Let r be a given vector. Using the above definition of a vector quantity, we can write vector r as:

$r\quad =\quad \left| r \right| .\widehat { r }$

Where  $\left| r \right|$  is the magnitude of the vector r and  $\widehat { r }$  is the unit vector in the direction of r.

#### Unit vector

A unit vector  $\widehat { r }$  is the vector whose magnitude is 1 unit. It is used to specify the direction of the given vector. Also:

$\widehat { r } \quad =\quad \frac { r }{ \left| r \right| }$   i.e

If a vector is divided by its magnitude (modulus) then we get a unit vector in the direction of that vector.

Unit vectors can be described as i + j, where i is the direction of the x axis and j is the direction of the y axis.

If r = p i +q j, then the unit vector in the direction of r is given by:

$\widehat { r } \quad =\quad \frac { pi\quad +\quad { qj } }{ \sqrt { { (p) }^{ 2 }\quad +\quad { (q) }^{ 2 } } }$

#### Position Vector

If ”O” is the origin then the position of any point A can be determined by the vector $\bar { OA }$  which is called the position vector of A with respect to the origin O.

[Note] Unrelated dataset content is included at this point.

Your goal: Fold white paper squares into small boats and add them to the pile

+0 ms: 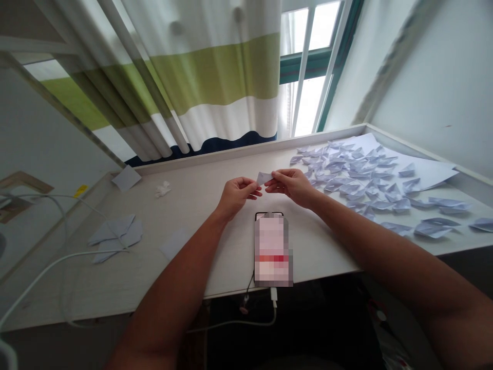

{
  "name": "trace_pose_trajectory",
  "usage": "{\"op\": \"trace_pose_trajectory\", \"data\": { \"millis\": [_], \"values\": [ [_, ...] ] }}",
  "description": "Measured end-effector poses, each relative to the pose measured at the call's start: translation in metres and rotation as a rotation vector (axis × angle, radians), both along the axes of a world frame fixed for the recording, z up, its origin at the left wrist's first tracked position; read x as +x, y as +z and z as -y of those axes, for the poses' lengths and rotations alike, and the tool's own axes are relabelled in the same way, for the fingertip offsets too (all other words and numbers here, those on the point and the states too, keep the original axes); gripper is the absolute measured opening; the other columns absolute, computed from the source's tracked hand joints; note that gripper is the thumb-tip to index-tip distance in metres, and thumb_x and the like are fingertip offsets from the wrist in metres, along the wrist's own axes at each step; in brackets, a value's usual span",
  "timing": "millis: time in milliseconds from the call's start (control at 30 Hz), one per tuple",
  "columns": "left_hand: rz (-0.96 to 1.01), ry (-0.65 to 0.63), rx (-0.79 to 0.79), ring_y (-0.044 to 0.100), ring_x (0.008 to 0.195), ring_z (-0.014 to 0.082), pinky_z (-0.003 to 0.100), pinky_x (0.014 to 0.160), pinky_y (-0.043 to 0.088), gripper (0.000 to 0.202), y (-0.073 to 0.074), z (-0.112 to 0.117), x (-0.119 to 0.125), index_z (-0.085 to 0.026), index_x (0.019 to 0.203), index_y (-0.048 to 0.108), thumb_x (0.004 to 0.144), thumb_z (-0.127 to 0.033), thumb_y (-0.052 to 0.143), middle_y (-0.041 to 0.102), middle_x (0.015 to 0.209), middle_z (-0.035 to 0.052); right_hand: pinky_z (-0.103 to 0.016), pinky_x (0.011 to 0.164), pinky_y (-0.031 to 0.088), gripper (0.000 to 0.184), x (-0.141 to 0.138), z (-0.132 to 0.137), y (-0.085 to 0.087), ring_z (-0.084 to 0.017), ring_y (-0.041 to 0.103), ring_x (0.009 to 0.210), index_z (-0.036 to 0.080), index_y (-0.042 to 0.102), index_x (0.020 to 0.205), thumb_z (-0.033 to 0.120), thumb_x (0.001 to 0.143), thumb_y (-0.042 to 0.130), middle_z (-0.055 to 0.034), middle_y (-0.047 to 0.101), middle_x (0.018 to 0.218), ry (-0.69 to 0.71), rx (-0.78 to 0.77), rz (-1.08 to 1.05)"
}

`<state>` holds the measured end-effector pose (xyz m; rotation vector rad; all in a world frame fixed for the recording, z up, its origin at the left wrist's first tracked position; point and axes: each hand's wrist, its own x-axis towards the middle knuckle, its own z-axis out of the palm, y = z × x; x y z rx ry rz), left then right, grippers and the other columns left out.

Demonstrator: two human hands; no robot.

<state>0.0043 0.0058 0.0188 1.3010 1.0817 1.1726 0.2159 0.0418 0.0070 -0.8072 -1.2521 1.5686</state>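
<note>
A small folded piece of white paper (264, 178) is held up between my two hands, above the middle of the desk. My left hand (239, 196) pinches its lower left corner between thumb and fingers. At its right end, the thumb and index finger of my right hand (289, 185) grip the paper. Just below my hands, a phone (271, 249) with a blurred-out screen lies near the desk's front edge. To the right of my right hand spreads a crowd of folded white paper boats (350, 177).
Flat white sheets (433, 164) lie under the boats at the back right. At the left are paper pieces (117, 236), a square sheet (126, 178), crumpled paper (163, 189) and looping white cables (57, 262). A charging cable (273, 297) hangs from the phone. Behind the desk hangs a curtain (215, 72).
</note>
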Motion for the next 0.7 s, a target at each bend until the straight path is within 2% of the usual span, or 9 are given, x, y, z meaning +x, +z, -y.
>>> {"op": "trace_pose_trajectory", "data": {
  "millis": [167,300,467,567,633,700],
  "values": [
    [-0.026,-0.064,0.016,0.078,0.074,0.0181,0.03,0.071,0.059,0.037,-0.003,-0.001,-0.002,-0.014,0.091,0.078,0.081,-0.047,0.092,0.084,0.095,0.0112,-0.036,0.079,0.074,0.048,0.002,-0.003,-0.005,-0.019,0.082,0.073,0.016,0.081,0.091,0.059,0.077,0.099,-0.0084,0.084,0.082,0.004,0.154,0.051],
    [-0.068,-0.126,0.057,0.078,0.074,0.0199,0.031,0.069,0.059,0.048,-0.007,-0.003,-0.003,-0.015,0.088,0.081,0.08,-0.061,0.091,0.084,0.092,0.013,-0.039,0.077,0.074,0.054,0.002,-0.003,-0.006,-0.021,0.082,0.071,0.016,0.08,0.088,0.065,0.073,0.099,-0.0081,0.083,0.079,0.029,0.208,0.103],
    [-0.072,-0.026,0.066,0.076,0.066,0.0196,0.032,0.066,0.058,0.052,-0.006,-0.003,0.002,-0.013,0.083,0.079,0.076,-0.062,0.095,0.082,0.078,0.0124,-0.036,0.068,0.071,0.054,-0.001,0.001,-0.003,-0.019,0.079,0.064,0.015,0.078,0.084,0.066,0.075,0.096,-0.0076,0.081,0.075,-0.011,0.244,0.159],
    [-0.031,0.035,0.086,0.076,0.066,0.0189,0.032,0.068,0.059,0.051,-0.005,-0.001,0.007,-0.013,0.085,0.079,0.076,-0.06,0.096,0.081,0.078,0.011,-0.035,0.067,0.071,0.054,-0.003,0.004,-0.001,-0.019,0.079,0.064,0.016,0.079,0.091,0.066,0.078,0.093,-0.0069,0.081,0.077,-0.058,0.24,0.126],
    [-0.006,0.033,0.085,0.077,0.068,0.0189,0.032,0.07,0.06,0.05,-0.006,0.001,0.009,-0.013,0.087,0.078,0.078,-0.059,0.095,0.082,0.08,0.0107,-0.035,0.07,0.071,0.054,-0.004,0.004,-0.001,-0.018,0.078,0.066,0.017,0.079,0.093,0.068,0.079,0.092,-0.0071,0.082,0.08,-0.061,0.218,0.088],
    [-0.01,0.007,0.07,0.077,0.069,0.0197,0.033,0.071,0.06,0.048,-0.009,0.002,0.011,-0.013,0.089,0.077,0.082,-0.059,0.092,0.081,0.082,0.0107,-0.035,0.073,0.071,0.056,-0.004,0.004,-0.002,-0.017,0.078,0.067,0.017,0.078,0.085,0.071,0.078,0.092,-0.0076,0.081,0.078,-0.038,0.193,0.065]
  ]
}}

We can say that if a is the position vector of the point A, then:  $\bar { OA } \quad =\quad a$

Let a and b be two position vectors of the points A and B with respect to the origin O respectively as shown in Fig 1.

Then:

$\bar { OA } \quad =\quad a$  and  $\bar { OB } \quad =\quad b$

Therefore:

$\bar { AB } \quad =\quad \bar { OA } \quad +\quad \bar { OB }$
$=\quad \bar { -OA } \quad +\quad \bar { OB }$
$=\quad -a\quad +\quad b$
$=\quad b\quad -\quad a$

$\bar { AB } \quad =\quad b\quad -\quad a$

Similarly, we can express other vectors in terms of their position vectors i.e:
$\bar { PQ } \quad =\quad q\quad -\quad p$,
$\bar { MN } \quad =\quad n\quad -\quad m$,  etc

#### Magnitude of a vector

For example for a given vector a i + b j, we can find its magnitude using the formula:

$\left| magnitude \right| \quad =\quad \sqrt { { a }^{ 2 }\quad +\quad { b }^{ 2 } }$

#### Example #1

Q. Find the magnitude of the vector 5 i + 4 j

Solution:

$\left| magnitude \right| \quad =\quad \sqrt { { a }^{ 2 }\quad +\quad { b }^{ 2 } }$

$=\quad \sqrt { { 5 }^{ 2 }\quad +\quad { 4 }^{ 2 } }$

$=\quad \sqrt { 41 } \quad =\quad \left| 6.4 \right|$      Ans

#### Vector Equation of a line

Let’s suppose a line is parallel to a direction vector b and passes through fixed point A with position vector a. Let r be the position vector of a general point on the line.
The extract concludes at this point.